The data below is to be set down again exactly as written.

Top of DATA PROVIDED

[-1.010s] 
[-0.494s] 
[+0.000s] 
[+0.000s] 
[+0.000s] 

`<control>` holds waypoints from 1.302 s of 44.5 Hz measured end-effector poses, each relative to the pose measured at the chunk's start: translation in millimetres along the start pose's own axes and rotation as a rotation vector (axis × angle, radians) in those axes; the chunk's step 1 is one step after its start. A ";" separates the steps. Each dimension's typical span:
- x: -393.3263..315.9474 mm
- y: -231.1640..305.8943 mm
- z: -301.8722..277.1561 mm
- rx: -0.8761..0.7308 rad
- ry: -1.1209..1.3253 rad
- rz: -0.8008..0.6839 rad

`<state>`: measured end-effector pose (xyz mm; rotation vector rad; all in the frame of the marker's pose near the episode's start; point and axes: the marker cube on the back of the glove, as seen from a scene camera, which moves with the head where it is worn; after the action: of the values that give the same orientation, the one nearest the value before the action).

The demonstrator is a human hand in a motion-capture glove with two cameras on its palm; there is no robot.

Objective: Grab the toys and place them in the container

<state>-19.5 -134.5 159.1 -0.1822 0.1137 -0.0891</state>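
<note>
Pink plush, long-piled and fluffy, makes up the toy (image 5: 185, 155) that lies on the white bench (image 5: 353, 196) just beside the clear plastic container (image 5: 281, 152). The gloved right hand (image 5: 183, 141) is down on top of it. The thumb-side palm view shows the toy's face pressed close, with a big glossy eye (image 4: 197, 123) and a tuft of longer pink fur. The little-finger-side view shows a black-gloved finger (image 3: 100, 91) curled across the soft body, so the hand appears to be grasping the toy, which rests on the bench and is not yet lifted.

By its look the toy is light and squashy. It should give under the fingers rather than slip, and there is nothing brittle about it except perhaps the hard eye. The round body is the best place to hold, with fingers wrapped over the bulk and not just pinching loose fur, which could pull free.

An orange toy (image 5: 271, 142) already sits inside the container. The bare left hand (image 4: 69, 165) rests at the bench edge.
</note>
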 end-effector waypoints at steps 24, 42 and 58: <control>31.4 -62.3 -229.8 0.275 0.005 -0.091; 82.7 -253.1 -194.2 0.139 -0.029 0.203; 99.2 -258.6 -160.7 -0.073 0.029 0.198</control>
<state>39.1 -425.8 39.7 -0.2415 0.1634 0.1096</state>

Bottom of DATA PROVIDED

• RESULT FOR THIS EXERCISE
[-1.010s] 
[-0.494s] 
[+0.000s] 
[+0.000s] 
[+0.000s] 

`<control>` holds waypoints from 1.302 s of 44.5 Hz measured end-effector poses, each relative to the pose measured at the chunk's start: translation in millimetres along the start pose's own axes and rotation as a rotation vector (axis × angle, radians) in those axes; the chunk's step 1 is one step after its start. A ";" separates the steps. Each dimension's typical span:
- x: -393.3263..315.9474 mm
- y: -231.1640..305.8943 mm
- z: -301.8722..277.1561 mm
- rx: -0.8761..0.7308 rad
- ry: -1.1209..1.3253 rad
- rz: -0.8008..0.6839 rad

`<state>`: measured end-effector pose (xyz mm; rotation vector rad; all in the frame of the marker's pose near the episode's start; point and axes: the marker cube on the back of the glove, as seen from a scene camera, which moves with the head where it is worn; after the action: of the values that give the same orientation, the one nearest the value before the action).

The demonstrator is a human hand in a motion-capture glove with two cameras on its palm; there is no robot.

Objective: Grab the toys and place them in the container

<state>-19.5 -134.5 159.1 -0.1822 0.1137 -0.0891</state>
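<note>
Pink plush, long-piled and fluffy, makes up the toy (image 5: 185, 155) that lies on the white bench (image 5: 353, 196) just beside the clear plastic container (image 5: 281, 152). The gloved right hand (image 5: 183, 141) is down on top of it. The thumb-side palm view shows the toy's face pressed close, with a big glossy eye (image 4: 197, 123) and a tuft of longer pink fur. The little-finger-side view shows a black-gloved finger (image 3: 100, 91) curled across the soft body, so the hand appears to be grasping the toy, which rests on the bench and is not yet lifted.

By its look the toy is light and squashy. It should give under the fingers rather than slip, and there is nothing brittle about it except perhaps the hard eye. The round body is the best place to hold, with fingers wrapped over the bulk and not just pinching loose fur, which could pull free.

An orange toy (image 5: 271, 142) already sits inside the container. The bare left hand (image 4: 69, 165) rests at the bench edge.
</note>
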 end-effector waypoints at steps 24, 42 and 58: <control>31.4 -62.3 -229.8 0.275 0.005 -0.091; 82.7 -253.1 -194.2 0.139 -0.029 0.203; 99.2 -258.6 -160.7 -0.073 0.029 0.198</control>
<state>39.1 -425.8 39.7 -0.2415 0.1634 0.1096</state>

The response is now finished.